Ah, yes, that is true. The missing calls in the profile may be a limitation of cProfile?
Glad to hear that there's mostly positive feedback so far. I'm curious how it works for @akleber who reported #229 in the first place. :-)
Thank you very much @frerich for this PR which I am eager to test but unfortunately I will not be able to test it before 28.11.
@akleber Sure, no rush. For what it's worth, I also just submitted #248 which hopefully is an effective approach to tackling #239 :-)
Before this changes I wasn't able to compile our project due to the timeout. I played around with CLCACHE_OBJECT_CACHE_TIMEOUT_MS but it didn't help at all. With this changes everything works fine and I've got 4x build speedup :-). Thank you so much!
I can also confirm good results with this and the latest master for both #155 and #229 https://ci.appveyor.com/project/sasobadovinac/freecad/build/1.0.377
@frerich This PR solves my issue reported in #229. It did not improve the overall build time by a significant amount, but it gets rid of the time out. So a big thumbs up for this PR. Thanks. Looking into #248 now...
@frerich I am sorry to report that I messed up my tests with this PR. I by error did not use a clcache version with this change. Sorry about that. I re-run my tests and still get a timeout. However this PR improves my situation as my build passes with a timeout of "only" 20s instead of the 60s I previously had to use. I did not have time to analyze what the timeout situation is yet, but I will look into it.
@akleber No worries, it's of course perfectly possible that there are still other scenarios in which timeouts are triggered unexpectedly. The reports from you and @TiloW in #229 suggest that. I think there is some consensus that this PR implemented a more gentle locking strategy, so it moves things into the right direction. For other issues, we can create separate issues.

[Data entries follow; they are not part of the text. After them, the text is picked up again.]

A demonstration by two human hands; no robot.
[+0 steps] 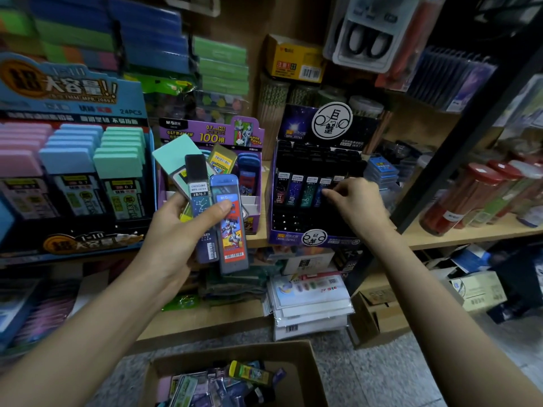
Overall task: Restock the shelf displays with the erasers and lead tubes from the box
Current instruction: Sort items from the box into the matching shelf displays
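Note:
My left hand [179,227] grips a fan of lead tubes: a black constellation tube [199,189], a blue and red cartoon tube [230,230] and a mint-capped tube [176,155]. My right hand [355,204] pinches a dark lead tube [324,188] standing in the front row of the black and purple constellation display [296,233]. Between the hands stands the purple cartoon display [205,133], and a big blue display [73,92] with pink, blue and mint tubes is at the left. The cardboard box [308,365] of mixed tubes sits on the floor below.
A wooden shelf [458,236] carries the displays, with red-lidded pencil jars [458,201] at the right. A black upright post [458,160] runs beside my right hand. Packs of paper [311,306] and another carton [373,318] lie on the lower shelf.

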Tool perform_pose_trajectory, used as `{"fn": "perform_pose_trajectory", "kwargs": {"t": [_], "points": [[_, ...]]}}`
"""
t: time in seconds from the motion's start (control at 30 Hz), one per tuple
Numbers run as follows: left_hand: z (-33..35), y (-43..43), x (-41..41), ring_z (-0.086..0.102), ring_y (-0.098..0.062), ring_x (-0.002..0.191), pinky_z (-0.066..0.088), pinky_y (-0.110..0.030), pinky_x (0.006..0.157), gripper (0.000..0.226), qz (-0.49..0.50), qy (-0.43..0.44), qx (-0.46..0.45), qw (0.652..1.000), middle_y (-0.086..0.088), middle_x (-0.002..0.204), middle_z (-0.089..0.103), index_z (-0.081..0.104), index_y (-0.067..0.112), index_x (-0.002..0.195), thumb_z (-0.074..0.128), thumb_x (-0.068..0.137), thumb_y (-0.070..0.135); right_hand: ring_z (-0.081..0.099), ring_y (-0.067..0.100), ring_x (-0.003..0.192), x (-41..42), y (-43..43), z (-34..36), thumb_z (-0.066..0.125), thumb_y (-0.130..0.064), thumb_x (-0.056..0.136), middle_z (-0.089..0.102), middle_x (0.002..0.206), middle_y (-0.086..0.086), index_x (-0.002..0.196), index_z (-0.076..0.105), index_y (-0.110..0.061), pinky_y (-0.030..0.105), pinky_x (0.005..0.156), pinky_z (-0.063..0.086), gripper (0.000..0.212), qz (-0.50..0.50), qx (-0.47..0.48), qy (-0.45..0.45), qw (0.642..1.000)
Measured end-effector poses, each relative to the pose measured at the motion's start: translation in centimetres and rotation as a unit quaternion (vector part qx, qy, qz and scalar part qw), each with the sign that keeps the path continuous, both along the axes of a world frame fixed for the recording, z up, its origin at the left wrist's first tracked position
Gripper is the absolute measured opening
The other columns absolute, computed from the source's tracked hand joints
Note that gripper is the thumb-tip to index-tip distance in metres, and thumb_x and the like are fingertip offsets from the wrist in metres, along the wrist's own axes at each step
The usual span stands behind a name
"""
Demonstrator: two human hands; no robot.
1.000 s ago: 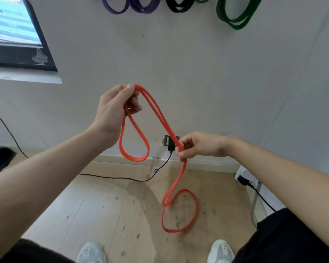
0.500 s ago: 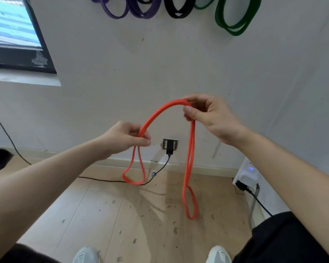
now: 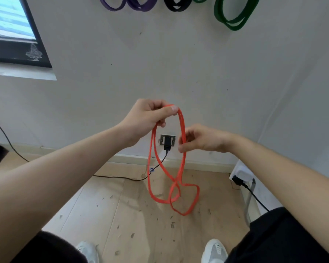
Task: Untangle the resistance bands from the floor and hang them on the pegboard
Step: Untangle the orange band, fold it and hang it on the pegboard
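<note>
My left hand [image 3: 146, 118] pinched the top of the orange band [image 3: 181, 141]; my right hand [image 3: 201, 139] closed its fingers on the doubled strands lower down

Brightness: even, soft daylight, nothing dim
Source: window [image 3: 10, 33] at upper left, panes blown out pale
Shadows: faint, soft patch on wall [image 3: 198, 76], weak ones on floor [image 3: 122, 205]
Blur: right hand [image 3: 203, 140] fingers slightly smeared; rest was sharp
Distortion: wide-angle bend at edges, forearms stretched
</note>
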State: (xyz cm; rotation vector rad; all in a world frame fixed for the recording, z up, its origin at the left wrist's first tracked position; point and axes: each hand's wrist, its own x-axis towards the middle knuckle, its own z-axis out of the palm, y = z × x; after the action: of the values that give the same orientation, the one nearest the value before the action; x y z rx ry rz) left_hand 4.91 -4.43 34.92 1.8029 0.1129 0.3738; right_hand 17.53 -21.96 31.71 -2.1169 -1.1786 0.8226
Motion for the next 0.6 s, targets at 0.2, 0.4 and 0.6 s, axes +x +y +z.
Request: {"fn": "perform_pose_trajectory", "kwargs": {"t": [0.2,0.4,0.6], "points": [[0.3,1.5,-0.9,0.052,-0.012,0.059,0.051,-0.034,0.077,0.017,0.033,-0.016,-0.042,0.998,-0.002,0.068,0.052,0.069,0.012,0.081,0.067,0.097,0.02,0.072,0.011,0.087,0.6,-0.2,0.0,0.069,-0.015,0.092,0.077,0.09,0.001,0.097,0.07,-0.015,0.03,0.075,0.053,0.006,-0.057,0.049,-0.009,0.997],[-0.8,2.8,-1.4,0.063,-0.016,0.062,0.058,-0.031,0.074,0.008,0.008,0.022,-0.04,0.999,-0.003,0.067,0.066,0.071,0.008,0.093,0.075,0.09,0.015,0.07,0.012,0.077,0.3,-0.2,3.9,0.072,-0.015,0.086,0.076,0.082,0.002,0.097,0.068,-0.016,0.026,0.068,0.055,0.012,-0.122,0.27,0.009,0.955],[-0.7,2.0,-1.5,0.075,-0.02,0.085,0.061,-0.026,0.078,0.012,0.005,-0.013,-0.004,1.0,-0.007,0.089,0.079,0.074,0.01,0.103,0.07,0.095,0.017,0.065,0.016,0.071,-1.3,0.7,5.9,0.072,-0.007,0.088,0.072,0.08,0.007,0.093,0.066,-0.016,0.031,0.065,0.054,0.012,-0.125,0.36,-0.035,0.924]]}}
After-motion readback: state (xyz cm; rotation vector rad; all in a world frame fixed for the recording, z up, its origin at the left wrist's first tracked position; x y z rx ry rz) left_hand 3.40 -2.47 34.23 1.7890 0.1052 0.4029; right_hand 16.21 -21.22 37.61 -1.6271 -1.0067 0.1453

This PR attempts to address the issue observed in issue #229 . The theory is that lock timeouts were triggered because -- in direct mode -- clcache holds two locks while invoking the real compiler, one manifest section and one artifact section lock. So despite the fact that there are 256 of each category, if a compiler execution takes sufficiently long, it's very well possible that a concurrent clcache invocation tries to access the same manifest or the same artifact section -- but times out.
The patch supplied by this PR attempts to address this by implementing a more optimistic locking strategy: in case a cache miss is detected, clcache releases all locks, rebuilds, and then acquires all locks again and checks whether the cache still needs updating. This means that there's a miniscule chance that clcache will compile the same object twice (in case two concurrent invocations are exactly equivalent), but it probably optimizes the common code of concurrent invocations being independent.
This behaviour implemented by basically inlining a lot of code in
processDirect
andprocessNoDirect
and then reshuffling things such that the locks are not acquired while calling the real compiler.